- _TASK TO CARRY OUT_:
Leaving out the images, repeat all the lines below exactly.

==========

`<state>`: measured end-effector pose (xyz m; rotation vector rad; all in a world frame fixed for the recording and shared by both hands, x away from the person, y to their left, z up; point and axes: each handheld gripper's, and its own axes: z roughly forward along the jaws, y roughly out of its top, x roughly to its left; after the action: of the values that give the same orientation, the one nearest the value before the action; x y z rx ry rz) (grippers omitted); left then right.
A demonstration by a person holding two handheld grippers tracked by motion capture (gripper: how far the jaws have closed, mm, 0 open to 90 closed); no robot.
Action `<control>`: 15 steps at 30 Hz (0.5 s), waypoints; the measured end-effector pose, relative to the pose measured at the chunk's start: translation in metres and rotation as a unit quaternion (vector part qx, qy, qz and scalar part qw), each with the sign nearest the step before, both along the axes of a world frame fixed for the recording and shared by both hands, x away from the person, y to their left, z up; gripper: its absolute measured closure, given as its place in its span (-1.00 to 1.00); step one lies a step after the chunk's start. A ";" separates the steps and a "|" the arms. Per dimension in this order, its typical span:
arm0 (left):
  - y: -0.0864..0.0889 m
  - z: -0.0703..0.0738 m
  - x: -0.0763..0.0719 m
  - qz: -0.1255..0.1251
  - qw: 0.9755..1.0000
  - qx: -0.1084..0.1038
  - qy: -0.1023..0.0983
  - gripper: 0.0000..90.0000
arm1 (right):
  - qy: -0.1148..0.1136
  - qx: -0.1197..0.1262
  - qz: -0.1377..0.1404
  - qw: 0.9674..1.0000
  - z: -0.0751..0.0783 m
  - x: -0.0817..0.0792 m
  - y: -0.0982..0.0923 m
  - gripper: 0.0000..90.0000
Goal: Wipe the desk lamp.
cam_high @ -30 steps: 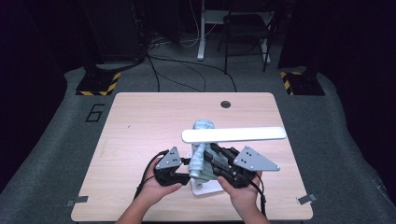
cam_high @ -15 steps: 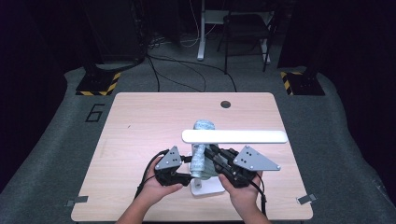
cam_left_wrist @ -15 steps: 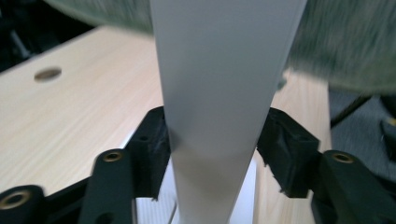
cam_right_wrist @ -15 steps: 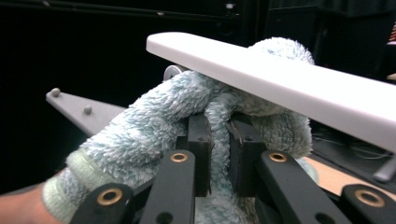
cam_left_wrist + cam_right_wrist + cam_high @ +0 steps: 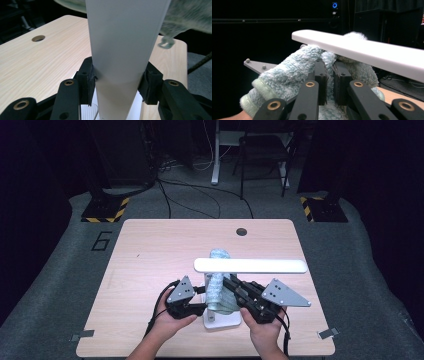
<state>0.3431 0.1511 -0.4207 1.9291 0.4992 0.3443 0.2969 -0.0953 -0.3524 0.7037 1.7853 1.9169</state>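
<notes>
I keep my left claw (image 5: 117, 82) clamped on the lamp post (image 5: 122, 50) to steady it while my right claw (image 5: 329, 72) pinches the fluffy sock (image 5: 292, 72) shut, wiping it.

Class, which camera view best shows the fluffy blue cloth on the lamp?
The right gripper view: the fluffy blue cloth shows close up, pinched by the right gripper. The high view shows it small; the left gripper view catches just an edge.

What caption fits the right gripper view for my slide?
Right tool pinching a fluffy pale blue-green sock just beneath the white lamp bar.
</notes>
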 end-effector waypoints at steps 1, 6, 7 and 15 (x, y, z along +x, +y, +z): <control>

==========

- _SOLUTION_:
`<state>`: measured end-effector pose (xyz m; rotation vector rad; all in a world frame fixed for the recording and shared by both hands, x away from the person, y to their left, z up; point and axes: each handheld gripper's, and its own axes: z roughly forward along the jaws, y roughly out of its top, x roughly to its left; after the action: of the values that give the same orientation, the one nearest the value before the action; x y z rx ry rz) (grippers omitted); left then right.
A demonstration by a person holding two handheld grippers tracked by motion capture (gripper: how far the jaws have closed, mm, 0 open to 90 closed); no robot.
Action `<control>`: 15 steps at 30 Hz (0.5 s), waypoints; the measured end-effector pose, relative to the pose measured at the chunk's start: translation in metres and rotation as a unit quaternion (vector part qx, qy, qz and scalar part qw), each with the sign nearest the step before, both along the axes of a world frame fixed for the recording and shared by both hands, x away from the person, y to their left, z up; gripper: its absolute measured closure, given as its place in its span (-1.00 to 1.00); step one lies a step after the chunk's start. A ";" separates the steps and a "|" the arms. Per dimension in this order, its typical span:
arm0 (left):
  - y: -0.0864..0.0889 m
  - z: -0.0703..0.0738 m
  - x: -0.0763..0.0719 m
  - qz: -0.1255..0.1251
  - qw: 0.9755..1.0000
  - qx: -0.1084..0.1038
  - qy: -0.1023..0.0983
  - gripper: 0.0000..90.0000
arm1 (right):
  - qy: -0.1148..0.1136
  - qx: -0.1197..0.1262
  - qz: -0.1377..0.1404
  - qw: 0.9674..1.0000
  - z: -0.0751..0.0783 m
  - x: -0.0817..0.0792 m
  - y: -0.0982..0.0923 m
  - gripper: 0.0000..90.0000
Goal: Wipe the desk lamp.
cam_high @ -30 steps: 
cam_high @ -15 steps: 
cam_left_wrist @ -15 steps: 
cam_right_wrist @ -15 steps: 
cam_left_wrist + cam_right_wrist + cam_high @ +0 steps: 
<state>0.3431 0.1511 -0.4207 1.9291 0.4992 0.3443 0.2969 -0.0953 -0.3524 0.7037 1.7853 1.9169</state>
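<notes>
I keep my left claw (image 5: 117, 82) clamped on the lamp post (image 5: 122, 50) to steady it while my right claw (image 5: 329, 72) pinches the fluffy sock (image 5: 292, 72) shut, wiping it.

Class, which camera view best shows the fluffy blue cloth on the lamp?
The right gripper view: the fluffy blue cloth shows close up, pinched by the right gripper. The high view shows it small; the left gripper view catches just an edge.

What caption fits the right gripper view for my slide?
Right tool pinching a fluffy pale blue-green sock just beneath the white lamp bar.
</notes>
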 end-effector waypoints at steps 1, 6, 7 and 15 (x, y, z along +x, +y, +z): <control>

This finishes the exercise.